I reached this number by multiplying the maximum page size by the maximum page count listed at the bottom of the SQLite limits page.
Limits In SQLite
"Limits" in the context of this article means sizes or quantities that can not be exceeded. We are concerned with things like the maximum number of bytes in a BLOB or the maximum number of columns in a table.
SQLite was originally designed with a policy of avoiding arbitrary limits. Of course, every program that runs on a machine with finite memory and disk space has limits of some kind. But in SQLite, those limits were not well defined. The policy was that if it would fit in memory and you could count it with a 32-bit integer, then it should work.
Unfortunately, the no-limits policy has been shown to create problems. Because the upper bounds were not well defined, they were not tested, and bugs (including possible security exploits) were often found when pushing SQLite to extremes. For this reason, newer versions of SQLite have well-defined limits and those limits are tested as part of the test suite.
As of version 3.6.19 (all statistics in the report are against that release of SQLite), the SQLite library consists of approximately 65.7 KSLOC of C code. (KSLOC means thousands of "Source Lines Of Code" or, in other words, lines of code excluding blank lines and comments.) By comparison, the project has 690 times as much test code and test scripts - 45409.7 KSLOC.
The default storage limit on iPhone seems to be 5mb
davibe has done some work to raise the limit up to 1GB with his PhoneGap plugin.
https://github.com/davibe/Phonegap-SQLitePlugin
The plugin calls the native sqlite3 API, with a wrapper on the Javascript side.
The relevant code extracted from sqlite.js are:
update origins set quota = '999999999999' where origin = 'file__0';
"update databases set estimatedSize = '999999999999' where name = '" + dbName + "';'";
Caution: my iphone is jailbroken! But I don't suspect that this changes anything.
The limit of 50MB is no longer correct.
On my iPhone 4S with iOS 6.1 I have a database of 58.66 MB (448496 records) for my webclip (website pinned to the springboard).

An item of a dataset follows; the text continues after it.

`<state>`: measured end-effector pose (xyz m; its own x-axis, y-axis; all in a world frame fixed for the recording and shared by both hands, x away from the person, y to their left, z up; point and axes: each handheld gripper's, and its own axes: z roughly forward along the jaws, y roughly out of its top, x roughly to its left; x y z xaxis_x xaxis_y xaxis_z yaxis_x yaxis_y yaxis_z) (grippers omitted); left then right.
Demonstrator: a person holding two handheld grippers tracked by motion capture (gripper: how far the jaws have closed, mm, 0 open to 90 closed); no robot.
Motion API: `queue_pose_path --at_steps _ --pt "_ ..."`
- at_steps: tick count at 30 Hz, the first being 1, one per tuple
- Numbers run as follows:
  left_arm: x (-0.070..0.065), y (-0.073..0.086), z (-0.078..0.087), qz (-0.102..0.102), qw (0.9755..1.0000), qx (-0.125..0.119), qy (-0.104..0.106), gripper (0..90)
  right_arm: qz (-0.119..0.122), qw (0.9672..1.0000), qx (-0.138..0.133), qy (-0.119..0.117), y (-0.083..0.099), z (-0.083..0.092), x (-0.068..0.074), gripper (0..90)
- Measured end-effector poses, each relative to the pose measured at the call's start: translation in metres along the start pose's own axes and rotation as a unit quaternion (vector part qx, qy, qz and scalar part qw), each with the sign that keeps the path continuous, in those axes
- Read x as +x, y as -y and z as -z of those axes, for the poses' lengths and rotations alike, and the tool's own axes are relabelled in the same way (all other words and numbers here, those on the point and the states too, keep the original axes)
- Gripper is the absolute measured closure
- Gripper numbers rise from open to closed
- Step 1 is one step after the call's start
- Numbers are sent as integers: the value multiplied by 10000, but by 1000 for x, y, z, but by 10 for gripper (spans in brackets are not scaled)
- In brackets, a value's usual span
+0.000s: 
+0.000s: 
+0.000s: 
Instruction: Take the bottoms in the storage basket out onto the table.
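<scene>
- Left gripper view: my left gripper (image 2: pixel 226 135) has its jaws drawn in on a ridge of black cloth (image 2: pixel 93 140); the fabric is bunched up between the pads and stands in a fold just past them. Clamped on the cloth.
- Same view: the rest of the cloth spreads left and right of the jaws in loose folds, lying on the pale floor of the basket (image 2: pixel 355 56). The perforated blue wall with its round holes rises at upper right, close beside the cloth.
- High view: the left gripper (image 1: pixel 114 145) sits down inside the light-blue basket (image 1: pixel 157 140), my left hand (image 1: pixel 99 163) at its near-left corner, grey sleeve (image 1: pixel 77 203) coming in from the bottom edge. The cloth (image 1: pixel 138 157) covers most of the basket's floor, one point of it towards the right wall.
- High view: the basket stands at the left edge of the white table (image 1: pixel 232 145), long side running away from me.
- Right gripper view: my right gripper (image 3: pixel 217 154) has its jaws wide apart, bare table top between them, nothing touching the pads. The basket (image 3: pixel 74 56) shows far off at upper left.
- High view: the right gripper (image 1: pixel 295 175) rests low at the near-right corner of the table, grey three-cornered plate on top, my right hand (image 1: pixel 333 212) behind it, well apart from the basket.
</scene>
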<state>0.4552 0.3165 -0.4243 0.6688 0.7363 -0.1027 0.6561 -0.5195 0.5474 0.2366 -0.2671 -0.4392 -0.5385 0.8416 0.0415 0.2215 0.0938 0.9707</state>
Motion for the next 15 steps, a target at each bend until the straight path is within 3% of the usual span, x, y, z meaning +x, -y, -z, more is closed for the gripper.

No special tricks, just standard HTML5 usage.
Maximum Database Size
Please refer Official Sqlite site
Every database consists of one or more "pages". Within a single database, every page is the same size, but different database can have page sizes that are powers of two between 512 and 65536, inclusive. The maximum size of a database file is 2147483646 pages. At the maximum page size of 65536 bytes, this translates into a maximum database size of approximately 1.4e+14 bytes (140 terabytes, or 128 tebibytes, or 140,000 gigabytes or 128,000 gibibytes).
This particular upper bound is untested since the developers do not have access to hardware capable of reaching this limit. However, tests do verify that SQLite behaves correctly and sanely when a database reaches the maximum file size of the underlying filesystem (which is usually much less than the maximum theoretical database size) and when a database is unable to grow due to disk space exhaustion.